So that's it for this post. Many other bitwise tricks can be extended to tesseral math, using the same basic principle. And of course this all generalizes to higher dimensions as well.

In the next post, I'll have some more useful snippets for tesseral arithmetic.

There are some other references for this type of arithmetic or its generalizations, for example The Art of Computer Programming volume 4A which calls this "working with fragmented fields" and Morton-order Matrices Deserve Compilers’ Support which calls this the "algebra of dilated integers".

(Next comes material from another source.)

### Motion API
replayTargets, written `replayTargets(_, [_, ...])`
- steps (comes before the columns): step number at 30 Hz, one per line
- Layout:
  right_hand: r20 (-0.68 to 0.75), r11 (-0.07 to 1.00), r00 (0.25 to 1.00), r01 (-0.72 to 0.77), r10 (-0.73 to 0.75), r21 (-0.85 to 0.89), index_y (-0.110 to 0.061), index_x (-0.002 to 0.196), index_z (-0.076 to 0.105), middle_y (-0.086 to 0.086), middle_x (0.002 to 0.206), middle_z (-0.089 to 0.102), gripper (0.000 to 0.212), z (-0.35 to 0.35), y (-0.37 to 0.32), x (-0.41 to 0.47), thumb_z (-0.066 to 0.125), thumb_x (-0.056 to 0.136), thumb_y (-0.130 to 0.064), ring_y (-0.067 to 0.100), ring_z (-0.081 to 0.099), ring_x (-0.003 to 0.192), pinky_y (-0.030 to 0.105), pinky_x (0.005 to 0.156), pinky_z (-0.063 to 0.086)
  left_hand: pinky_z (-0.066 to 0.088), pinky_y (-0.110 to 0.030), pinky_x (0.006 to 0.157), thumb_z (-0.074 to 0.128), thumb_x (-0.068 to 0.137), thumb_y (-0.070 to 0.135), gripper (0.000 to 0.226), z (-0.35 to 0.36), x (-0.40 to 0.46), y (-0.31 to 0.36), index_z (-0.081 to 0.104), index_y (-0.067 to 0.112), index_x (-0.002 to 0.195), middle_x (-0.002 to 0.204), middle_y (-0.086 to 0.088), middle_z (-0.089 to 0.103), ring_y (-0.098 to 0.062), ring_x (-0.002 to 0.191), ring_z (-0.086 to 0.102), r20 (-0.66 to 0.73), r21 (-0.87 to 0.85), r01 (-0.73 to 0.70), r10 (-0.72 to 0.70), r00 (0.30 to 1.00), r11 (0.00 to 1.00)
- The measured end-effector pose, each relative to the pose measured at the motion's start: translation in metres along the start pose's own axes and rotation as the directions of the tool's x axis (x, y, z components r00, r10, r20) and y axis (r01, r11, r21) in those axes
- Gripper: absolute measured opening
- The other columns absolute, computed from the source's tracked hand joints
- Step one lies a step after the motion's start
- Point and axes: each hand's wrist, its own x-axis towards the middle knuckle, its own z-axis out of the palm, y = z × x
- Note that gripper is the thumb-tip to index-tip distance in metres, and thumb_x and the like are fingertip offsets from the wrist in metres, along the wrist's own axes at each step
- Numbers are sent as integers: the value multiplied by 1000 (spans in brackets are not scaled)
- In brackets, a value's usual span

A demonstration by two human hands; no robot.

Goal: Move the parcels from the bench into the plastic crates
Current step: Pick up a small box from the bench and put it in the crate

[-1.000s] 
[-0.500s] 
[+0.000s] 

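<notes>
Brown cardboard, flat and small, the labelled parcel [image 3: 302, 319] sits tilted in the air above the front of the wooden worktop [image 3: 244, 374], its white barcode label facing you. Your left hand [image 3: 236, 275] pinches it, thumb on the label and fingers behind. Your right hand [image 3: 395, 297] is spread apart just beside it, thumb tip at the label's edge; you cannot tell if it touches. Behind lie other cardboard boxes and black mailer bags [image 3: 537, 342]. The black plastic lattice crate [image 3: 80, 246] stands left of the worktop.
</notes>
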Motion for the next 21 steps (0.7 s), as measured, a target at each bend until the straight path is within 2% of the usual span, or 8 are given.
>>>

By the way I originally wrote this post thanks to (or maybe due to?) this article, which I found by searching how to do coordinate arithmetic in a quad tree with Morton order. That's where the title comes from. Unfortunately the article didn't really say how to actually do it, so I worked that out (though the algebra of dilated integers had been explored before, I did not know it went by that name) and posted it for the benefit of other people who perhaps traversed the same steps up to that point.

Sunday, 18 November 2012

The basics of working with the signbit

this is a filler (in that it is much easier than the usual material), but it seems like most readers only read the fillers anyway

When I write signbit, I mean the upper bit in a bit string that is interpreted as a two's complement signed integer.

Central to working with the signbit is the idea that signed shift right aka arithmetic shift right copies the signbit to other bits, and specifically, a signed shift right by 31 (or 63 or in general, one less than the size of your numbers) broadcasts the signbit to all other bits.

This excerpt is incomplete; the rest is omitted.